Se levantaron muchas voces entre las canoas, pero el hombre más alto, que era evidentemente el jefe, ordenó bruscamente silencio. Entonces se dirigió a Andrea en uno de los dialectos que había usado.

—¿Quiénes sois?

—Dioses blancos de más allá de los mares —le dijo Andrea—. Venimos en son de paz.

Los negros hablaron entre ellos, y después el jefe volvió a dirigirse a Andrea.

—¿Por qué habéis venido?

—Para visitar vuestras tierras y traeros regalos.

Los negros empezaron a acercarse aún más, aparentemente convencidos por su respuesta.

—Preparad las armas —advirtió don Alfonso, un poco nervioso, a los hombres de las carabelas—, pero no os mováis hasta que no lo hagan ellos.

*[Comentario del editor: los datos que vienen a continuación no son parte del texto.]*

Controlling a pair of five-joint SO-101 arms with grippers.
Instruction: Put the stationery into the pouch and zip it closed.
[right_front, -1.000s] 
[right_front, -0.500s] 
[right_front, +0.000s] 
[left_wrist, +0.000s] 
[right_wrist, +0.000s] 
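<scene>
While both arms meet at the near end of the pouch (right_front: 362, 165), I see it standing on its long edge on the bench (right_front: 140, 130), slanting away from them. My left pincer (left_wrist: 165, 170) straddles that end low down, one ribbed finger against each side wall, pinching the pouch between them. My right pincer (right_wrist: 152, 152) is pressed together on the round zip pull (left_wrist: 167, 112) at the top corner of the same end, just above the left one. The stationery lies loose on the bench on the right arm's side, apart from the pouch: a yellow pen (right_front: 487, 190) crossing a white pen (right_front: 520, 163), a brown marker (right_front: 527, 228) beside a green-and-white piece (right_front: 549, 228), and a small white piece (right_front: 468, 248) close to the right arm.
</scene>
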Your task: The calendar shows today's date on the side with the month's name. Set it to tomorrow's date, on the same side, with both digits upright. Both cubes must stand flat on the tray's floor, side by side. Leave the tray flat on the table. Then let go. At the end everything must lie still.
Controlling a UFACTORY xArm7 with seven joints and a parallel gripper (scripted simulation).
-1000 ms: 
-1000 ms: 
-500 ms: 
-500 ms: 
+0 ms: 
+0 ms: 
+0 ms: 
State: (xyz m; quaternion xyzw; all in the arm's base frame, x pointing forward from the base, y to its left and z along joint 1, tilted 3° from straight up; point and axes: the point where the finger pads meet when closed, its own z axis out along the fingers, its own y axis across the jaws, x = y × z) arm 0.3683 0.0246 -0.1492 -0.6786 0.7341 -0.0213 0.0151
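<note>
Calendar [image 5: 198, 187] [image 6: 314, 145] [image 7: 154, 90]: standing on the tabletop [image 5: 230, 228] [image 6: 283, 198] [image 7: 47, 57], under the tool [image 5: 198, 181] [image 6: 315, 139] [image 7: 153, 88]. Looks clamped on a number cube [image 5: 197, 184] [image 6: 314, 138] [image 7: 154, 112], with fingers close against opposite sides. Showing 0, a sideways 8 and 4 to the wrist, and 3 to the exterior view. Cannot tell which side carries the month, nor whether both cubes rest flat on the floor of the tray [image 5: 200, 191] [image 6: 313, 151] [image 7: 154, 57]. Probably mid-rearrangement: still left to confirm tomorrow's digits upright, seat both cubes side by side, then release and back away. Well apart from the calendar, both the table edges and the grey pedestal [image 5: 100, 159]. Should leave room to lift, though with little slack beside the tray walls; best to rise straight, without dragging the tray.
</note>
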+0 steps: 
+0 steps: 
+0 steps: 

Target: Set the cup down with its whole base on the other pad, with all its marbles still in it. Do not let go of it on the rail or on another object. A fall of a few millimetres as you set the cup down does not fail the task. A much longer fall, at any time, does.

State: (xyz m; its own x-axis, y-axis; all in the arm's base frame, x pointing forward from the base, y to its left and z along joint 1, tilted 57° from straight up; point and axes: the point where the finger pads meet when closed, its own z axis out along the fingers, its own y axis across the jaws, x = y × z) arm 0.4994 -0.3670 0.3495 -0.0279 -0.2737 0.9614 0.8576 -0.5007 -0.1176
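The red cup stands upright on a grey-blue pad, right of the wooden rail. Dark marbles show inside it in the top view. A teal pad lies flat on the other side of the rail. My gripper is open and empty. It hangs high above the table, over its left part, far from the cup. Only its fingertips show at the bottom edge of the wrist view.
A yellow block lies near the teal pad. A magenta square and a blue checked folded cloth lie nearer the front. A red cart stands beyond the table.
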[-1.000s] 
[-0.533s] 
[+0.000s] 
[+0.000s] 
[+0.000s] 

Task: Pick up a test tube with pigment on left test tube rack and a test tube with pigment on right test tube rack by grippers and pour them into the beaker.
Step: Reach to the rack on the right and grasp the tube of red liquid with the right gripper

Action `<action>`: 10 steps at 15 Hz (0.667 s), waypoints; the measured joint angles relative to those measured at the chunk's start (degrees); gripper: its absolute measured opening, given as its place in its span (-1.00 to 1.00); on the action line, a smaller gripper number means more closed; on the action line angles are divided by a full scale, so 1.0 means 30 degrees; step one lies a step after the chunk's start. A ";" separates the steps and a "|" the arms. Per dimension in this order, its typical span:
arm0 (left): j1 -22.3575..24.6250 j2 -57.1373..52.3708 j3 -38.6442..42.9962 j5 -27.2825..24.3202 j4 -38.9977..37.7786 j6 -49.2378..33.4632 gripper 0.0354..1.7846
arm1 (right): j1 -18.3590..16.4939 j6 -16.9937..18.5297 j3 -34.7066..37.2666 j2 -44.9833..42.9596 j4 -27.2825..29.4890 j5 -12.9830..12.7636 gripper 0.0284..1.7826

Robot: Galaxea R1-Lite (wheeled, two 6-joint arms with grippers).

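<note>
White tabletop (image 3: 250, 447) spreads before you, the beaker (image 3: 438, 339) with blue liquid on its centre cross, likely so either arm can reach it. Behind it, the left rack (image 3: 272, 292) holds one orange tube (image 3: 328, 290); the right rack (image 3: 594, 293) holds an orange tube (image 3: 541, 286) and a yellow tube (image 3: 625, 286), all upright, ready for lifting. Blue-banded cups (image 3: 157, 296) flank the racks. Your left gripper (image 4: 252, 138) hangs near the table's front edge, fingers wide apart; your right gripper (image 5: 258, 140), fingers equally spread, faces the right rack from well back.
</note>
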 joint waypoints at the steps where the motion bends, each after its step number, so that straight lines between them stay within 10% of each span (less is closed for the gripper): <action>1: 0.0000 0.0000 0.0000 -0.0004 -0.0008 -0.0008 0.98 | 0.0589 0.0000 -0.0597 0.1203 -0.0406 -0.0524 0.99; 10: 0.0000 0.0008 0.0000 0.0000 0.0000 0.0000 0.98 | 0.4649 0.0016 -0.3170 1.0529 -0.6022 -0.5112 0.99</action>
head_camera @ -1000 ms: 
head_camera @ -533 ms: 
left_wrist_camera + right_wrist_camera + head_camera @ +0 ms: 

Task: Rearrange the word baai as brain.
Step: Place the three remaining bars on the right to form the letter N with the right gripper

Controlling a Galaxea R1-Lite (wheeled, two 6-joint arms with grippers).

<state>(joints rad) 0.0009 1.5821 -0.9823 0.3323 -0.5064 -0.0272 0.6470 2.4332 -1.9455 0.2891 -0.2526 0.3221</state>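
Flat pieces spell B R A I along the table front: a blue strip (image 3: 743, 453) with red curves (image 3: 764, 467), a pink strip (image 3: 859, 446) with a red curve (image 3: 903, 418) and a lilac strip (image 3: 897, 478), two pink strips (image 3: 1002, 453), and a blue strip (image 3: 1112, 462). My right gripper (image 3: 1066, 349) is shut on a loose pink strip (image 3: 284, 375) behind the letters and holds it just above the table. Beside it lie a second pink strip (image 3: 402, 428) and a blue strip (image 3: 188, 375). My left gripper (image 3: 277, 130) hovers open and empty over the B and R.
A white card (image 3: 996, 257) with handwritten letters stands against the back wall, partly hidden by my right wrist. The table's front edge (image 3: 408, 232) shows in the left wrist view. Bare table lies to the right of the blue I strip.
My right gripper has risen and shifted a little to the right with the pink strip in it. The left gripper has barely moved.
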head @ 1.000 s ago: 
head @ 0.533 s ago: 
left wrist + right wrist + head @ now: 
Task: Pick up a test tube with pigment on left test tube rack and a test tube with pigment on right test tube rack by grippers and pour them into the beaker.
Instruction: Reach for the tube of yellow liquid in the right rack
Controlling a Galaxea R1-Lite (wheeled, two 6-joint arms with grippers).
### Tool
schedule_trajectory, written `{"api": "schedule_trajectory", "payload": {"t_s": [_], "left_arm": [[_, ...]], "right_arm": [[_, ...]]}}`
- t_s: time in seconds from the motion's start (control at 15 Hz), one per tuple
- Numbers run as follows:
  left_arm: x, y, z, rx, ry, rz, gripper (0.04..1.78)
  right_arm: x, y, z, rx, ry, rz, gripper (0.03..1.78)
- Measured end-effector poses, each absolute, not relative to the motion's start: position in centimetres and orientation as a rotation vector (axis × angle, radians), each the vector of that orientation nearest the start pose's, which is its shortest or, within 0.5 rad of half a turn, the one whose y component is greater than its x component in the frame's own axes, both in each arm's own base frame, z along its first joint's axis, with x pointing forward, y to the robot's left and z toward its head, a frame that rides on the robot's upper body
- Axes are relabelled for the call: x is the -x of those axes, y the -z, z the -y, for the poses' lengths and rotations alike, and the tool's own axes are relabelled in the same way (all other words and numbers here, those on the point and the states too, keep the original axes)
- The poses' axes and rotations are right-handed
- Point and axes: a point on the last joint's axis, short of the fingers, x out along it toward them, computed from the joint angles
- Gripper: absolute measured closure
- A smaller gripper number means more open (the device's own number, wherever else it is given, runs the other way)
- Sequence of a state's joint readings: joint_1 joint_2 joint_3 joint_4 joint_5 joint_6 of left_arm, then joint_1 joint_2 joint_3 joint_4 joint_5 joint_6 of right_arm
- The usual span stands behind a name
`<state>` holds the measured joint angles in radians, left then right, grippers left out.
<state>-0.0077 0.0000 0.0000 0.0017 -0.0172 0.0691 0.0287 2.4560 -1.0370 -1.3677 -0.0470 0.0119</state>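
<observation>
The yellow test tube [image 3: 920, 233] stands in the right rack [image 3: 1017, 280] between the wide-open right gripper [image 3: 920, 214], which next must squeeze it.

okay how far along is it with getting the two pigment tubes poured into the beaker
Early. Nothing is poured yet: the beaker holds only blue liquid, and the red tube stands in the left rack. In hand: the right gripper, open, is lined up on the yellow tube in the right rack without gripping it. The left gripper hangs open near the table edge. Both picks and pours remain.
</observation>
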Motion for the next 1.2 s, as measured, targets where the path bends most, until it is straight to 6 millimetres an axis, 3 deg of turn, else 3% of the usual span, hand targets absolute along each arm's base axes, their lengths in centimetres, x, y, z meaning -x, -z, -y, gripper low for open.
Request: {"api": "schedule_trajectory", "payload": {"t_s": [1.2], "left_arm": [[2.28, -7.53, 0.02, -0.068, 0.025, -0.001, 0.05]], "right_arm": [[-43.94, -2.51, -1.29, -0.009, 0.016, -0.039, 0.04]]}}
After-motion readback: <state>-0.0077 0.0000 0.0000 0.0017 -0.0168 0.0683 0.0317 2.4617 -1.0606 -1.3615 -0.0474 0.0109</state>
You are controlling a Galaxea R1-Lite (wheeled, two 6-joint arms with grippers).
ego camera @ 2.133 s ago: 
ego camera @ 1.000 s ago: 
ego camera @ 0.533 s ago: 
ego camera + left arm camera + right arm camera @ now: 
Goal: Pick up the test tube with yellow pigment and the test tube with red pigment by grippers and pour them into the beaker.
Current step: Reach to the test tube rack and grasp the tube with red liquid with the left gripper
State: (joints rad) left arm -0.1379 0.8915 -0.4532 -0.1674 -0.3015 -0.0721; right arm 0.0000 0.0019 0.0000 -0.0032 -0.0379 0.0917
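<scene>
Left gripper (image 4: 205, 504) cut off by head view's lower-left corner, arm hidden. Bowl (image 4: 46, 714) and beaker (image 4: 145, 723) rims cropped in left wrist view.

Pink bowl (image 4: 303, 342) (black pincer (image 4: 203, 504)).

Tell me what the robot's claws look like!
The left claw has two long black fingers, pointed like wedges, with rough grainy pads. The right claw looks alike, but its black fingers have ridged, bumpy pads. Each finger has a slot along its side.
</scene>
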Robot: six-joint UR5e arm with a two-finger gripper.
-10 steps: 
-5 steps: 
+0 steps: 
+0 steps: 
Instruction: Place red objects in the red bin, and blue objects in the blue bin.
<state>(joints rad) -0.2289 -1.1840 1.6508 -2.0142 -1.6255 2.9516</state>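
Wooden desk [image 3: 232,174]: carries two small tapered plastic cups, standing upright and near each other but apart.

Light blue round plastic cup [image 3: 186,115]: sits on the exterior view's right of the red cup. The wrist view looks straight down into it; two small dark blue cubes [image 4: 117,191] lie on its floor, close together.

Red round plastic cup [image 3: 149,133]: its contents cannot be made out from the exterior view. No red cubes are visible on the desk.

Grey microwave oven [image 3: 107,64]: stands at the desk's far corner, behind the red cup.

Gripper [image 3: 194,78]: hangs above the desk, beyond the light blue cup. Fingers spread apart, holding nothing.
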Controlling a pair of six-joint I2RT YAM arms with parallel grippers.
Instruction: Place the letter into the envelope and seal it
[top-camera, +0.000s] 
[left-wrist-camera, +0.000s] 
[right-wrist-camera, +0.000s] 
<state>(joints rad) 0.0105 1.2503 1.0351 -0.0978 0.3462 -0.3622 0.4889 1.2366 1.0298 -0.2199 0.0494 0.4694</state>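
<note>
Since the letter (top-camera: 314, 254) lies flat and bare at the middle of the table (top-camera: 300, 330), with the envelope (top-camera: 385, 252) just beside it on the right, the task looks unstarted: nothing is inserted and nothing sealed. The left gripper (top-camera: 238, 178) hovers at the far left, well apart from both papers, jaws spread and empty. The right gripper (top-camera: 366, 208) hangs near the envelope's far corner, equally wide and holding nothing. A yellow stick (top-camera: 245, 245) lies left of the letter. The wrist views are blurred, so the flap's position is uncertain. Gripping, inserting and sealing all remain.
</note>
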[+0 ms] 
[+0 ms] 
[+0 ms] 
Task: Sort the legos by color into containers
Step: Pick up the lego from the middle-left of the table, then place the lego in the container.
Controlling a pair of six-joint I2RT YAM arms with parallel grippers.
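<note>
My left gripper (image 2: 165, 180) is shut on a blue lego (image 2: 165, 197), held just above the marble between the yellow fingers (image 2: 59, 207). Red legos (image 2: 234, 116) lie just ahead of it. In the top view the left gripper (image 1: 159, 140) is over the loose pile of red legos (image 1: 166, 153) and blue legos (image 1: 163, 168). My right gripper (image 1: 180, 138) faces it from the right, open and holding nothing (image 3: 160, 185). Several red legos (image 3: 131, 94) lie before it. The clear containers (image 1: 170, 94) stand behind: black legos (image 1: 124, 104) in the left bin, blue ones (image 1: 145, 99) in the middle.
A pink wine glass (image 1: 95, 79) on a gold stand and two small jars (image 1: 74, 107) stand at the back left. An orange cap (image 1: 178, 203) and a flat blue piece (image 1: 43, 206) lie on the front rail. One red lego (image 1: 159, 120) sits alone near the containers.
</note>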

Cuando la primera canoa llegó al barco, le echaron una cuerda al jefe, que trepó por ella como lo hubiera hecho un mono. Era un salvaje de muy buen aspecto con los ojos brillantes e inteligentes. Entonces empezaron a trepar otros nativos y en poco tiempo ya había una docena de ellos en la cubierta estudiando a los hombres blancos, sus ropas y sus armas, asombrados.

—Venimos en son de paz —repitió Andrea en el mismo dialecto—. Éste es nuestro jefe, don Alfonso Lancarote.

El jefe negro frunció el ceño. Parecía que no había entendido qué significaba el nombre.